C&EN has a strong tradition and, I believe, policy of accurately reporting the news in our industry while maintaining a strict position of political neutrality. Baum's editorial is a clear deviation from that position. As a result of Baum's incorrectly using his position as editor-in-chief to espouse his personal political views, he has weakened the integrity of C&EN. The editorial board should request Baum's resignation and if not promptly offered, immediately dismiss him.

Martin J. Van Sickels
Spring, Texas

As a 15-year member of ACS, I have always been impressed with the excellent quality of C&EN reporting and editorials. In my opinion, it is one of the very best weekly newsmagazines in print. Unfortunately, for the first time I found myself sincerely disappointed when I read the editorial titled "Demonizing the Press."

My concern is that the opinions stated by Baum are, at best, loosely related to the chemical enterprise. I understand that Baum is passionate about the issue as a reporter; however, I believe that he is not serving his customers well. C&EN is dedicated to the chemical enterprise from the perspective of chemists and chemical engineers. Many of Baum's past editorials have raised similar, appropriate concerns with the Bush Administration that are more closely related to chemistry and engineering. This editorial smacked of a personal agenda that deserves a different forum.

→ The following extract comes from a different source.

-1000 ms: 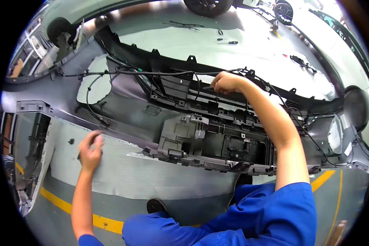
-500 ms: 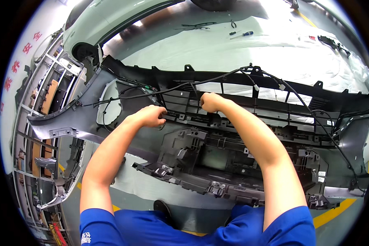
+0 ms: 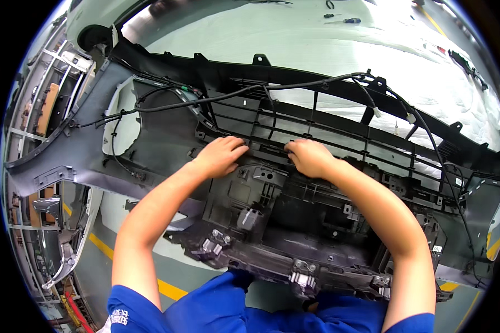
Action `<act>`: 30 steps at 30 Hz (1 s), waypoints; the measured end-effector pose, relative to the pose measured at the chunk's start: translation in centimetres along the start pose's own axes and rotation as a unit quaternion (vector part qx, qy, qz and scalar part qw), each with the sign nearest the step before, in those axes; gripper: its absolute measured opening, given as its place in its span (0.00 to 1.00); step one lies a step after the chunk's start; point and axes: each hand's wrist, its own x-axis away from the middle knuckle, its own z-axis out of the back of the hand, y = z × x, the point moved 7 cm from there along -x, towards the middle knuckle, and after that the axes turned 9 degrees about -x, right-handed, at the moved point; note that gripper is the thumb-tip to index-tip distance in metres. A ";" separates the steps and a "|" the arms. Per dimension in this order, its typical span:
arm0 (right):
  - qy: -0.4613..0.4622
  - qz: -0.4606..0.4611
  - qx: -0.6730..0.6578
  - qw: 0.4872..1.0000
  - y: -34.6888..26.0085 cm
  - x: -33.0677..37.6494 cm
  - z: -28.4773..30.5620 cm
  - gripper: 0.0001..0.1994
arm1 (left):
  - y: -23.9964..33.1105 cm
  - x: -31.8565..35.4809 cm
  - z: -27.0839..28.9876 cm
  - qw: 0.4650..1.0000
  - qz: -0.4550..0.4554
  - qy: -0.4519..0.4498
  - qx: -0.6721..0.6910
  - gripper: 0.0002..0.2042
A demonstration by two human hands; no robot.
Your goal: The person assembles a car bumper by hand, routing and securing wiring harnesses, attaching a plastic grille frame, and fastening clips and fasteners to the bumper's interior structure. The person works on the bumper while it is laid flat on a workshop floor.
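A large car bumper cover (image 3: 166, 117) lies inner side up before me, with a black slatted grille (image 3: 339, 129) along its middle. My left hand (image 3: 219, 157) is closed over the black plastic rail at the grille's near edge, fingers curled and thumb tucked under. To its right, my right hand (image 3: 312, 159) is closed on the same rail, its fingertips partly hidden. Nearer me sits a black plastic bracket assembly (image 3: 250, 217). Beyond both hands a black wiring harness (image 3: 328, 82) runs across the bumper, its loose connectors (image 3: 376, 112) hanging toward the grille.
White sheeting (image 3: 233, 34) covers the floor beyond, with a blue-handled screwdriver (image 3: 351, 21) on it. At far left stand a metal rack (image 3: 25, 134) with parts and a light-coloured car body (image 3: 89, 14). Yellow lines (image 3: 171, 289) mark the floor near my legs.
My right hand has come down from near the harness to the rail. My left hand has shifted slightly right onto it. The view has tilted, and the bumper sits nearer me.
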 end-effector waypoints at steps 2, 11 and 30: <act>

Please keep the content of C&EN focused on what I believe your readers want: excellent coverage of the issues that pertain to the chemical enterprise. Baum's opinion, although legitimate, belongs in another venue.

John Levins
Malvern, Pa.

Blatant political editorials by Bush-hater Baum do not belong in my society's magazine. If he cannot stick to the issues of chemistry, I would like to see him fired.

Frank Logullo
Hockessin, Del.

Rudy Baum, you are absolutely incorrigible. You persist in publishing editorials concerning political issues that each recipient of C&EN reads in his daily newspaper and news weekly and hears reported on radio and TV. I know you wish to express your strong opinions, but your political leanings do not concern us as a society. Write letters to the editor or guest editorials for your favorite paper. Your editorial added nothing to the storm surrounding the Times story; it's highly politicized and not a suitable editorial for a chemical weekly.

You are the editor of a weekly chemical review, and chemistry is assumed to be your field of expertise. Show the readers of your magazine that you do have the requirements to be the editor of a chemical review. Dazzle the readers with your brilliant analyses of chemical issues. Give them the view from every side, without the politics. Politicization of issues is rampant and the grist of elected politicians. The editor of a chemical weekly is a paid professional; he is an expert.

C&EN needs experts, not politicians. Do your job!

Anthony J. Di Milo
San Diego

Your July 10 editorial is so seriously in error and, indeed, so bizarre, that it could have been written by the Queen of Hearts in Alice's Wonderland. Are you seriously suggesting that our major newspapers have a constitutional obligation to mobilize all possible efforts to discover and reveal our government's most effective, secret antiterrorist programs?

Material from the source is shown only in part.